MATERIAL PROVIDED >>
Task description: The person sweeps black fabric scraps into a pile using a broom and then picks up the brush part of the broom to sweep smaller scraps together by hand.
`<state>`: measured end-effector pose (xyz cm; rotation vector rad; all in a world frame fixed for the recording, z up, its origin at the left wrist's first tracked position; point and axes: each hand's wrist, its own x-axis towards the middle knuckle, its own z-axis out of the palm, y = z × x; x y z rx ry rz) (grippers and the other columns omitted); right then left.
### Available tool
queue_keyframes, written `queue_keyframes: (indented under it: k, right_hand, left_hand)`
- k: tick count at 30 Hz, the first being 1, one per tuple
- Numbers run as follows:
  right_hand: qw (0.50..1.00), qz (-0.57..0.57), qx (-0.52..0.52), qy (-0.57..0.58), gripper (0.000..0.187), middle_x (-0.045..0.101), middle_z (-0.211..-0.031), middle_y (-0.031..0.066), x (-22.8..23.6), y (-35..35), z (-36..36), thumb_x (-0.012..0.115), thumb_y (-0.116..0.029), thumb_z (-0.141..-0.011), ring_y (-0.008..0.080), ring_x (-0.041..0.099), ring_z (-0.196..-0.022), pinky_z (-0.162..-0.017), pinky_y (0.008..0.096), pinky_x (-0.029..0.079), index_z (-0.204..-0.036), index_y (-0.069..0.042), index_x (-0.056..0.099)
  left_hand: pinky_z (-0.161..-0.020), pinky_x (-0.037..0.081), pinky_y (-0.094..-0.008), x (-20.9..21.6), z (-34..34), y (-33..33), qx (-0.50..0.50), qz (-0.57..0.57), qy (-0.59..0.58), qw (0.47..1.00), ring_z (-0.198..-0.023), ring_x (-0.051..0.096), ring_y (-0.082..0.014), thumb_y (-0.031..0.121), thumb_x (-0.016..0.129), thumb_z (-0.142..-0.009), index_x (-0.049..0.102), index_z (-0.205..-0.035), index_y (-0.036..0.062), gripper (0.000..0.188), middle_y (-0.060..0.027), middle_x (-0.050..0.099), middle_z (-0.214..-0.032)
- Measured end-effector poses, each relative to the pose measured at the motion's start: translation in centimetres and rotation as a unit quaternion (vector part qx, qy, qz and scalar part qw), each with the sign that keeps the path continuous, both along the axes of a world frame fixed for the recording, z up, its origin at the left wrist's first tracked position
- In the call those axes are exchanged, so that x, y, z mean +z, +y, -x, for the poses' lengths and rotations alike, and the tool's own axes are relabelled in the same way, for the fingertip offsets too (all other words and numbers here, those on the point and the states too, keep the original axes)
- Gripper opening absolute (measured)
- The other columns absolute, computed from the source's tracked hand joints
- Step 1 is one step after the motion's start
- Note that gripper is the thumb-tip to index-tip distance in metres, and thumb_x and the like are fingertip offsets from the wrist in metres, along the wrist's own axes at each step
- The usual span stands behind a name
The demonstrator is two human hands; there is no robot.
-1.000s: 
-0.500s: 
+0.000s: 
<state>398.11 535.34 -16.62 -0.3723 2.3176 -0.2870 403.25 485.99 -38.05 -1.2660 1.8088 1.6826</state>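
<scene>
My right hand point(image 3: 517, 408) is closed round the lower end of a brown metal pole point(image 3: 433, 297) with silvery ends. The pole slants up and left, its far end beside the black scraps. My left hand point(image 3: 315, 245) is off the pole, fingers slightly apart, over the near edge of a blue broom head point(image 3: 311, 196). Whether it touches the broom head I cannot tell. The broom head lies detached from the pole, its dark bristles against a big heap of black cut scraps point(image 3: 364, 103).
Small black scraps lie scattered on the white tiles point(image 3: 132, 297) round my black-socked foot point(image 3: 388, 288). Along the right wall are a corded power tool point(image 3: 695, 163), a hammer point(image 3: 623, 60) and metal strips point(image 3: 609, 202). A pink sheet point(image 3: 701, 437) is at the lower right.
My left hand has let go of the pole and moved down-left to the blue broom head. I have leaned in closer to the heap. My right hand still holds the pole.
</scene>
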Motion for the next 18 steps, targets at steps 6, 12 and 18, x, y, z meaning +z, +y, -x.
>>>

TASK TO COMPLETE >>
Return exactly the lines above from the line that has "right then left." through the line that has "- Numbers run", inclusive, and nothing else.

ANSWER TO THE PROBLEM >>
`<state>`: measured end-effector pose (xyz cm; rotation vector rad; all in a world frame fixed for the recording, z up, its origin at the left wrist's first tracked position; point and axes: each hand's wrist, its own x-axis towards the middle knuckle, its own z-axis out of the palm, y = z × x; x y z rx ry rz) (grippers and the other columns omitted); right then left.
### Available tool
queue_keyframes, written `queue_keyframes: (indented under it: k, right_hand, left_hand)`
- k: tick count at 30 Hz, the first being 1, one per tuple
- Numbers run as follows:

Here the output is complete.